Task goal -> Count each line below that has "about" anywhere in it. Answer with the total alone.

Task inputs ->
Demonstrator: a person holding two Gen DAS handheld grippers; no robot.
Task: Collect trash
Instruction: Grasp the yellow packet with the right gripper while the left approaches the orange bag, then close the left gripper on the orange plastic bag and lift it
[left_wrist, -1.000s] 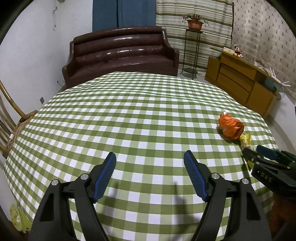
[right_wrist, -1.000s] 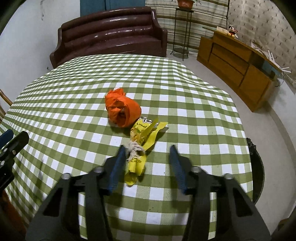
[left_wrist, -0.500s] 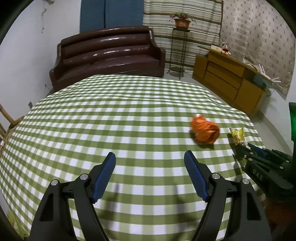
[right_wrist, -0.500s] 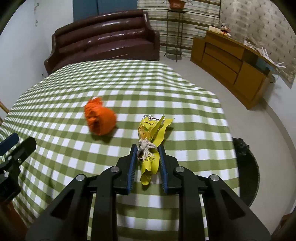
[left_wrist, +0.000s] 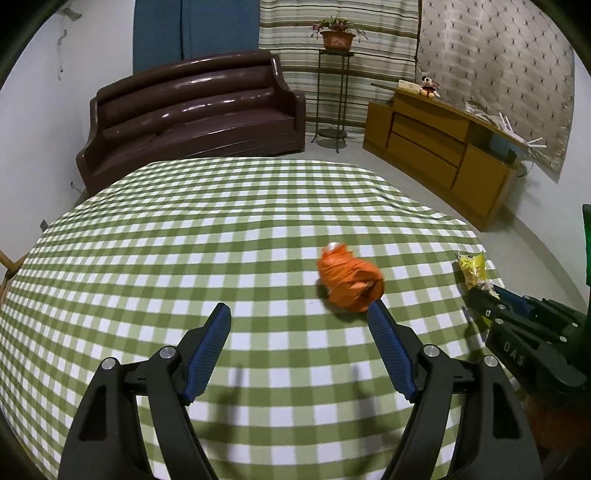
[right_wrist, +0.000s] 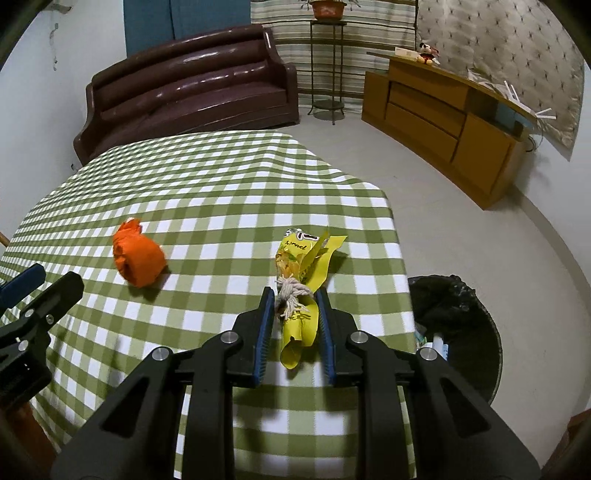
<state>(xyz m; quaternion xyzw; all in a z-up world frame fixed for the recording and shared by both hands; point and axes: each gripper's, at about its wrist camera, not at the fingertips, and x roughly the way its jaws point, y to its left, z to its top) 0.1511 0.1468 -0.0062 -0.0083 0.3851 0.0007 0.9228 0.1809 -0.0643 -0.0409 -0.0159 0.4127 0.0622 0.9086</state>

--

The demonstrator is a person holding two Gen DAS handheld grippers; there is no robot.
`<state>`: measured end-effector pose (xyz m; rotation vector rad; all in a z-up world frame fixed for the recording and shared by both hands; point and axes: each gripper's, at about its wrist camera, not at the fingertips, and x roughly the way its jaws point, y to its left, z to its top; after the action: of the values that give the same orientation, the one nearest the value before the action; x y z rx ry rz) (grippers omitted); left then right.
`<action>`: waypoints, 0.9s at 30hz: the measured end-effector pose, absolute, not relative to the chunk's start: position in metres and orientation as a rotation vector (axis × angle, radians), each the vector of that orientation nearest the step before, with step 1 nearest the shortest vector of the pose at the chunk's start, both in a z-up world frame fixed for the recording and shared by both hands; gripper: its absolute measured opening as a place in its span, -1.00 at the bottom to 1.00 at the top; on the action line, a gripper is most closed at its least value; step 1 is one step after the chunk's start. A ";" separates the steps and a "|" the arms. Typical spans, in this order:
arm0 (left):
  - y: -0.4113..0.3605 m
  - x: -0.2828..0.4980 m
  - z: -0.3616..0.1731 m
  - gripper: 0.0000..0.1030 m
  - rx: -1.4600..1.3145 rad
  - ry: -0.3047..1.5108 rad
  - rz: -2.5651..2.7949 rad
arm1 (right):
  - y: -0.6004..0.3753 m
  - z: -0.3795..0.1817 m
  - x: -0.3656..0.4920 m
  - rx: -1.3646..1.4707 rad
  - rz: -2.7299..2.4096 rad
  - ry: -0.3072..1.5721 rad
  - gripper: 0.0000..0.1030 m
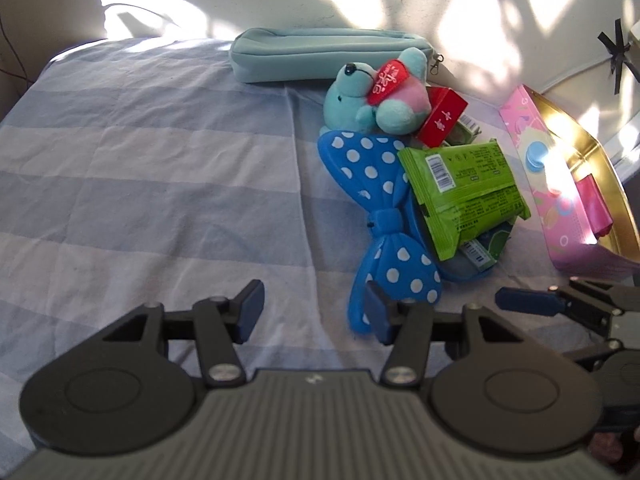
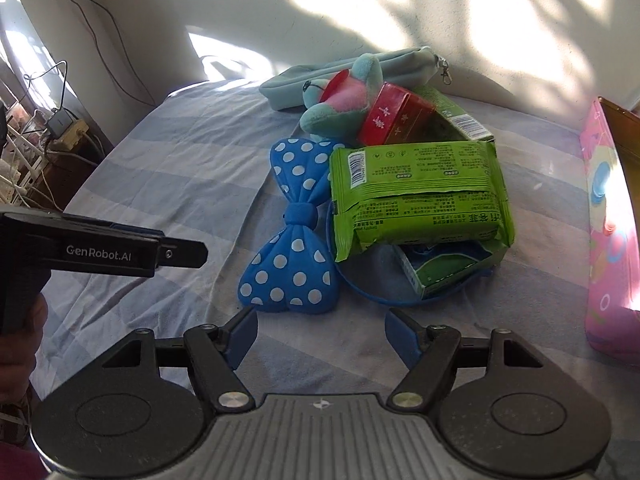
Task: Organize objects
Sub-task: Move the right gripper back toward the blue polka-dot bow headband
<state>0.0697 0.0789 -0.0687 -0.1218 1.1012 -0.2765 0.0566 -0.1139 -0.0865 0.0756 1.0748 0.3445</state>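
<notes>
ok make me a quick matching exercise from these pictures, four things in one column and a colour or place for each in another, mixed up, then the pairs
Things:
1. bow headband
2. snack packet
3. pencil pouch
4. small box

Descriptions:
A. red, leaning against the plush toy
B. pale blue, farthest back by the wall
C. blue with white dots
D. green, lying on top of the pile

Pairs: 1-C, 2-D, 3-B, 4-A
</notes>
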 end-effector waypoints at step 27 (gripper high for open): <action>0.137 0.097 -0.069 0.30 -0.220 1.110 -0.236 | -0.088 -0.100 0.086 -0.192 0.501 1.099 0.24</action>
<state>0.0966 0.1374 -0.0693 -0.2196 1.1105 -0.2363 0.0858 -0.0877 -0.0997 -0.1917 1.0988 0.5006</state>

Result -> 2